Clinton has many advantages in this race. I wouldn’t bet against her. I expect a significant bounce for her in post-convention polls; an Ipsos/Reuters survey that was released on Friday, reflecting interviews spread out over the Democrats’ four days in Philadelphia, showed her five points ahead of Trump nationally among likely voters.
But she nonetheless faces possible troubles, and the potential mismatch of her message and the moment is a biggie. She has to exploit the opportunity of Trump’s excessive bleakness without coming across as the least bit complacent. That’s no easy feat but it’s a necessary one. The numbers don’t lie.
In a Gallup poll two weeks ago, just 17 percent of respondents said that the country was on the right track, while 82 percent said it was on the wrong track. In an NBC News/Wall Street Journal poll shortly before that, the corresponding figures were 18 percent and 73 percent.
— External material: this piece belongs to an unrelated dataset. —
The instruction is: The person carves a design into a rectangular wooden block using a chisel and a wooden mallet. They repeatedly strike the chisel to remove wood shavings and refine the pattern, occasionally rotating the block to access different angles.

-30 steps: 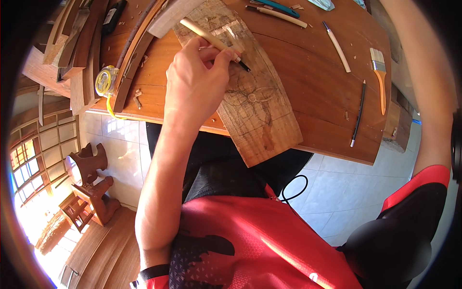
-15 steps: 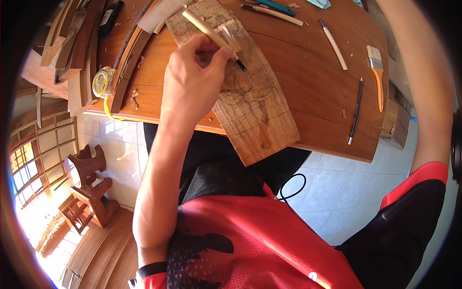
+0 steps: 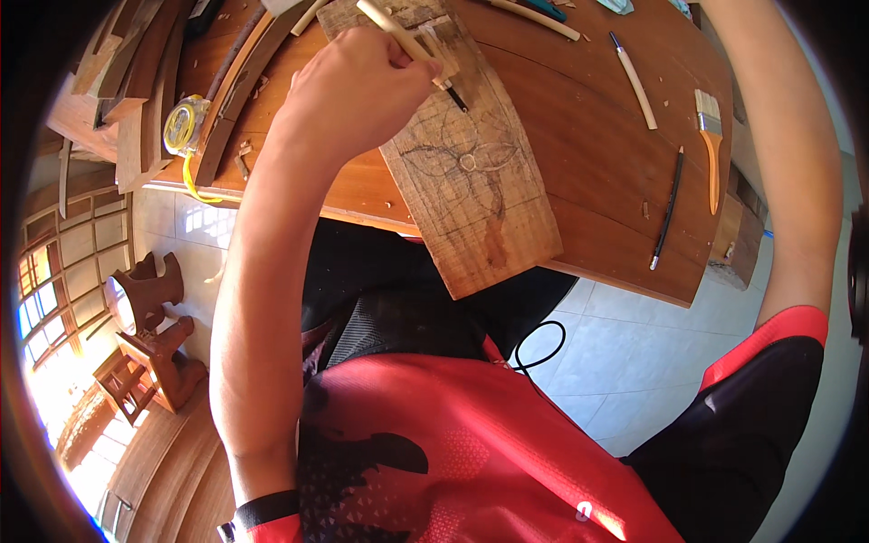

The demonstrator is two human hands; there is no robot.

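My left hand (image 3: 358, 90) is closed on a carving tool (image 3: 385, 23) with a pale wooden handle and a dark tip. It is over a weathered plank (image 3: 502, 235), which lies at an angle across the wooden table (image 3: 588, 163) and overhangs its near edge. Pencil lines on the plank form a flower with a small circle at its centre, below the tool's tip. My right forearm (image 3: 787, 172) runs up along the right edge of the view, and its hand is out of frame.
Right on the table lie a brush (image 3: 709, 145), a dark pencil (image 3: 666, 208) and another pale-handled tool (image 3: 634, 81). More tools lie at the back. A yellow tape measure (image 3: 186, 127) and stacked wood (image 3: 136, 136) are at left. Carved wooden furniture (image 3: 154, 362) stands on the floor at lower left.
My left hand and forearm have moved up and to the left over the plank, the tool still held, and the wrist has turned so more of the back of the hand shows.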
And while that degree of negativity is unusually pronounced, a general pessimism about America has persisted for well over a decade, paving the way for Trump. As my colleague Ross Douthat recently noted, “The last time more than 40 percent of Americans said the country was on the right track was a month after the president’s re-election, and the wrong track number was stuck above 60 percent well before Trump’s primary-season ascent.”
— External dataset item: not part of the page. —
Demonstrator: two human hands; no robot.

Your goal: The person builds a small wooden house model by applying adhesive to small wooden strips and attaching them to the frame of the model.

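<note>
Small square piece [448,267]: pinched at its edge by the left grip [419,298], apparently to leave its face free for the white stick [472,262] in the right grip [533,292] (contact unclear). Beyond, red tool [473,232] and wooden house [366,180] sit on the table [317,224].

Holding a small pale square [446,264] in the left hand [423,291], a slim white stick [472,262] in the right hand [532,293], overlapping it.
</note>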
If it has now crept considerably higher than that, it’s no wonder, and it’s not because Trump is talking so much trash. It’s because the world is presenting so many nightmares, each fast on the heels of another.
In early July, five police officers were assassinated in Dallas, followed by three more in Baton Rouge.
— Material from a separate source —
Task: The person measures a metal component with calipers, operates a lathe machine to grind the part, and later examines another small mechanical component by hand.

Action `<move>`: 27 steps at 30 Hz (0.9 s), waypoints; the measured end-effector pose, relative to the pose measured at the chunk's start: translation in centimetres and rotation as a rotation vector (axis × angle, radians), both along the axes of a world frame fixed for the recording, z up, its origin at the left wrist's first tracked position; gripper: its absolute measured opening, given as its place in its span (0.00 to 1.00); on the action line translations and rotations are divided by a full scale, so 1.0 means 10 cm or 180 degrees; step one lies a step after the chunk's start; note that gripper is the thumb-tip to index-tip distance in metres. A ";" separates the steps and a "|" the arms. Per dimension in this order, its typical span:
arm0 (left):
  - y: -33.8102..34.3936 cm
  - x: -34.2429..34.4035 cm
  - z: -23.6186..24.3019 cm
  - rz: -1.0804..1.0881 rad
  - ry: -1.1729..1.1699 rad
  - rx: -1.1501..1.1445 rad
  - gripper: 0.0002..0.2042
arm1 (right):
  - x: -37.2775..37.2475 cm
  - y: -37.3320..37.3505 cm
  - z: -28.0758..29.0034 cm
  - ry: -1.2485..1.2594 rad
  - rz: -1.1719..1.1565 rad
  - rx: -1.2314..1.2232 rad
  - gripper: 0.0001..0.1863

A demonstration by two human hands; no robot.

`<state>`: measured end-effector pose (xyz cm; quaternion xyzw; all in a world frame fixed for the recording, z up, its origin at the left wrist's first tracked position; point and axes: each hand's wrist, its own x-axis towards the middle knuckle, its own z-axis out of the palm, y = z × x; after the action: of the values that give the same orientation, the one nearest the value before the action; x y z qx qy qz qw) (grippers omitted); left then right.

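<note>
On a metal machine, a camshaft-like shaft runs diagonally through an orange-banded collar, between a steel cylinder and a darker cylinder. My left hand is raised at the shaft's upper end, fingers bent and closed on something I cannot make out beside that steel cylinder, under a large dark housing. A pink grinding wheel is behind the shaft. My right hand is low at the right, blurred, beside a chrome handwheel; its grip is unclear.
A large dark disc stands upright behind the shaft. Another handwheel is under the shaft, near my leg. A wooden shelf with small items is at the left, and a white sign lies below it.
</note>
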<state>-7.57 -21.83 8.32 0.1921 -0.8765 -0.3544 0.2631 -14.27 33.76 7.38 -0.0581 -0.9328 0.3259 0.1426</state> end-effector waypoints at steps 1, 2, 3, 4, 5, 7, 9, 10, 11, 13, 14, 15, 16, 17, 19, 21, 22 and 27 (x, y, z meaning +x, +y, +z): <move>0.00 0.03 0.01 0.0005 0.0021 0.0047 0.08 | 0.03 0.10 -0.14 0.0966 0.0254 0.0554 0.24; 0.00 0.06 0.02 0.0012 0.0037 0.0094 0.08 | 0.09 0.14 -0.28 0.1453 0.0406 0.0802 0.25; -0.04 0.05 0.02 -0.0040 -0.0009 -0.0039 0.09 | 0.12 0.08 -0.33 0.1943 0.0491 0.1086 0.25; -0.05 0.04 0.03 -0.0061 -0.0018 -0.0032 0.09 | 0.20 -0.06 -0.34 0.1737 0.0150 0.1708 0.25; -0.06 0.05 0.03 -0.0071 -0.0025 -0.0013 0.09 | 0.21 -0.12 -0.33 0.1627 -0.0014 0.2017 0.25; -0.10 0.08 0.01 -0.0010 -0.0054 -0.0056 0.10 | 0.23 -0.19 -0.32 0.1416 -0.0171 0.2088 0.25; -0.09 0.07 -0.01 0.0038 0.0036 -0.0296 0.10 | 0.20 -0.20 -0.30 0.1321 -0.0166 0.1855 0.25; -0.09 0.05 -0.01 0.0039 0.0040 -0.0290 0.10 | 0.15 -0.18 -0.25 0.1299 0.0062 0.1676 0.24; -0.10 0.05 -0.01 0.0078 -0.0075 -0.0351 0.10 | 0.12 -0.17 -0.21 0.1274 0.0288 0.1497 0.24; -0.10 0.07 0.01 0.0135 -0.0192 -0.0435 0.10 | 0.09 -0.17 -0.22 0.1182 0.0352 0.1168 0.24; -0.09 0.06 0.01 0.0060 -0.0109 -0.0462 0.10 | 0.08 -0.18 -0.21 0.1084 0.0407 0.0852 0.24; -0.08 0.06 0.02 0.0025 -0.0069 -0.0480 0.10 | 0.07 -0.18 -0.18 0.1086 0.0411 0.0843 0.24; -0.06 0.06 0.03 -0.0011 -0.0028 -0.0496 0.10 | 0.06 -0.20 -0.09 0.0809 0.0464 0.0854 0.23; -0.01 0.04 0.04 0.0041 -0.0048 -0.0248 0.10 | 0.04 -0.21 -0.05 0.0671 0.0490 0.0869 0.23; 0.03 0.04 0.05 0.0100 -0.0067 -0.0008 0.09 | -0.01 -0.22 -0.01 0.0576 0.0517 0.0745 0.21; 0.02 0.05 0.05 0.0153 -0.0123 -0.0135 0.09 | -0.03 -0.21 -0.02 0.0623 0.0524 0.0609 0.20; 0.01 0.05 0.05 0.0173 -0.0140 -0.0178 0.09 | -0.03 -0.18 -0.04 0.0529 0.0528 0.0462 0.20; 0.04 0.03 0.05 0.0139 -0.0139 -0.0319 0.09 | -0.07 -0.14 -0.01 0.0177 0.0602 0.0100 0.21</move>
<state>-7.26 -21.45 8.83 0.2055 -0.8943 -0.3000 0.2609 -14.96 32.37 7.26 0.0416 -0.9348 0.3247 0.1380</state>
In the last two months, there was the massacre in Orlando, followed by the massacre in Nice, not to mention the massacres in Afghanistan and Syria and Iraq or the French priest whose throat was slit last week. Many Americans sense that they’re living amid pervasive, random terror. And yet terrorism went entirely unmentioned on the first day of the Democratic convention.
The Republicans of course took a different, darker tack — Trump in particular. Much was made of how he cherry-picked his crime statistics for the most rancid fruit, warping reality to fill the streets of America with as much blood and foreboding as he did.
But if he got the particulars largely wrong, he got the apprehension mostly right, and Democrats’ rebuttals since then have failed to grasp how strongly his panicked portrait of America resonates with many Americans.